April is World Autism Awareness month, which exists to build awareness around autism spectrum disorders and the difficulties and challenges that children with autism face. We interviewed YES Prep Gulfton parent leader, Hilda Centeno, who is partnering with teachers to ensure that her son with Asperger’s receives an excellent education.
Did you face challenges due to how others perceive Asperger’s?
Yes. He was diagnosed in first grade, and we had to educate ourselves and his teachers. Some of his elementary school teachers told me that he was not going to go to college because of his condition. They said he may not even finish high school. But now he’s a senior with excellent grades who has been accepted into college. As a family, we decided we were not going to listen to what others say. We will support and push him so that he can achieve his dream of being a paleontologist.
What brought you to YES Prep?
His elementary school special education teacher was helping us figure out where he could go to middle school and be supported. I read an article about YES Prep Gulfton moving to where it is now, and I applied for the 6th grade lottery because I knew it would be a smaller school. Luckily, he got in, and it has truly been the best school for him. The teachers always want to help him and us. They’ve always remained in close contact with me.

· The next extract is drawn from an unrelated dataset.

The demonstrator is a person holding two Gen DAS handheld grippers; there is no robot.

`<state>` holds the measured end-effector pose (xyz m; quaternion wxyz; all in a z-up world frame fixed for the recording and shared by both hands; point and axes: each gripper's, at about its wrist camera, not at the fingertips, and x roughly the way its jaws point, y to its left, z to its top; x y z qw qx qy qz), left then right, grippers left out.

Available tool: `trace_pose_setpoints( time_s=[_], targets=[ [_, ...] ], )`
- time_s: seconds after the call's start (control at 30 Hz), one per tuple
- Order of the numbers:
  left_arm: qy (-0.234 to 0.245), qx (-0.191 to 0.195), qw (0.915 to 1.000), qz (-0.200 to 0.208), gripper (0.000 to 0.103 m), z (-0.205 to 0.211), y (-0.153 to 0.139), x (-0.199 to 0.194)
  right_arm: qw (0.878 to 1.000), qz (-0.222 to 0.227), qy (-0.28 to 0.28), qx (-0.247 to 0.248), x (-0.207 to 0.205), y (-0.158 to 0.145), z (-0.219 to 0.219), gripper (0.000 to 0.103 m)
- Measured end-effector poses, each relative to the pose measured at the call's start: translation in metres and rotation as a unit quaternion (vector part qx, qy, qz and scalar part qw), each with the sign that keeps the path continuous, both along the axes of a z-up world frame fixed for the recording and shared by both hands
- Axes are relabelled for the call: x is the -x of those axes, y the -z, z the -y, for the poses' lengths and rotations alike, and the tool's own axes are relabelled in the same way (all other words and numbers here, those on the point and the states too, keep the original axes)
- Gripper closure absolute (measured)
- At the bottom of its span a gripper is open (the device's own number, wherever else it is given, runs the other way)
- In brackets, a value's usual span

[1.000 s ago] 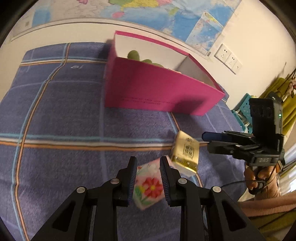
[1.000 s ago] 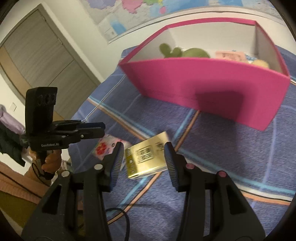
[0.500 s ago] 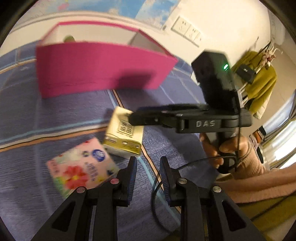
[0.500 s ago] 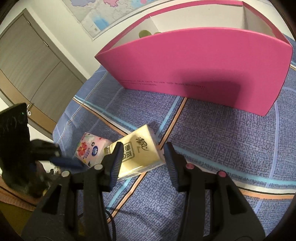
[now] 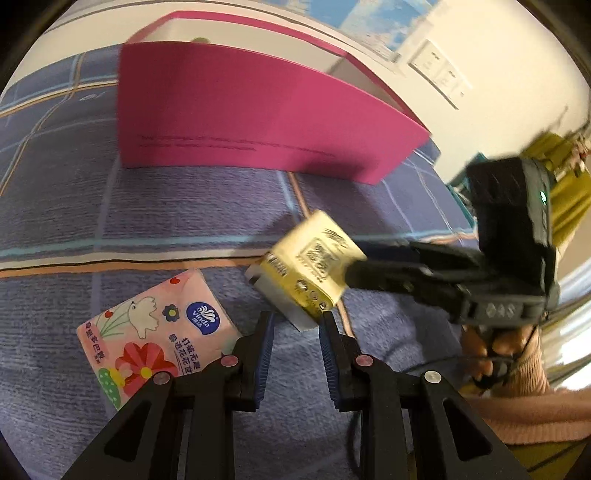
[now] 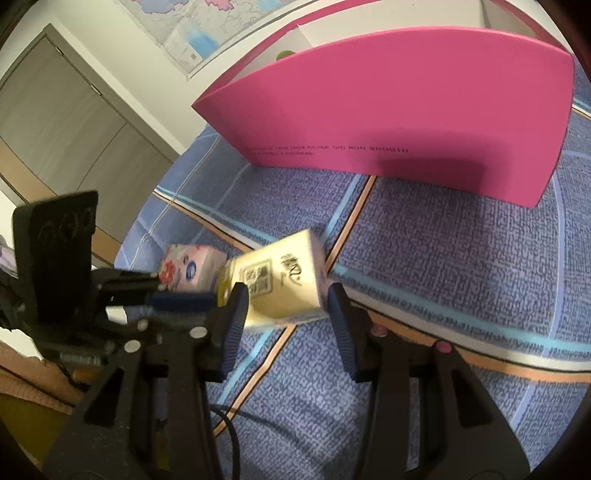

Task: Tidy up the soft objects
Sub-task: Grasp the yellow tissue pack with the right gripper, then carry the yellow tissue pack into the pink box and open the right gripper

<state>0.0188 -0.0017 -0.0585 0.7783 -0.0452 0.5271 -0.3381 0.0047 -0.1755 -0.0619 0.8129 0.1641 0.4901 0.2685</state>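
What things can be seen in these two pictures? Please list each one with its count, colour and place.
storage box: one, pink outside, white inside, far end of the bed cover.
green soft thing: one, only its top shows inside the box.
gold tissue pack: one, between the right gripper's fingers.
floral tissue pack: one, pink, flat on the cover.
bed cover: one, purple with striped lines.
wall map: one, above the box.
wall sockets: white, on the wall.
door: grey.
left gripper: black, empty.
right gripper: black, around the gold pack.
hand: one, pink sleeve.
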Motion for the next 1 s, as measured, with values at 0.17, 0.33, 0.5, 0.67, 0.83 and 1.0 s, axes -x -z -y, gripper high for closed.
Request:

I think communication is crucial. It’s teamwork between the parents and the teachers. Every year before schools starts, I meet with his teachers. I always ask for permission to send them e-mails and texts if I have concerns and invite them to reach out to me. At that meeting, they ask me what seat he prefers, if he likes to work alone, if he needs extended time for tasks, how to respond if he’s upset, and more. The routine has helped a lot, and YES Prep has become a beautiful part of our family.
How are you preparing for his transition to college?
The special education teachers at YES Prep are wonderful and are helping us investigate what college might be the best fit for Ozkar. He plans to major in geology and wants to start volunteering with the Houston Museum of Natural Science this summer when he turns 18. We think that will be a good start for him.
What advice would you give to parents who have a child on the autism spectrum?
Many parents don’t know that they can work with the school and seek help outside too. I go to an Autism group at Legacy Community Health every other Tuesday. I learn so much, and I love to share information with other parents. That’s why I’m part of the PTO at Gulfton.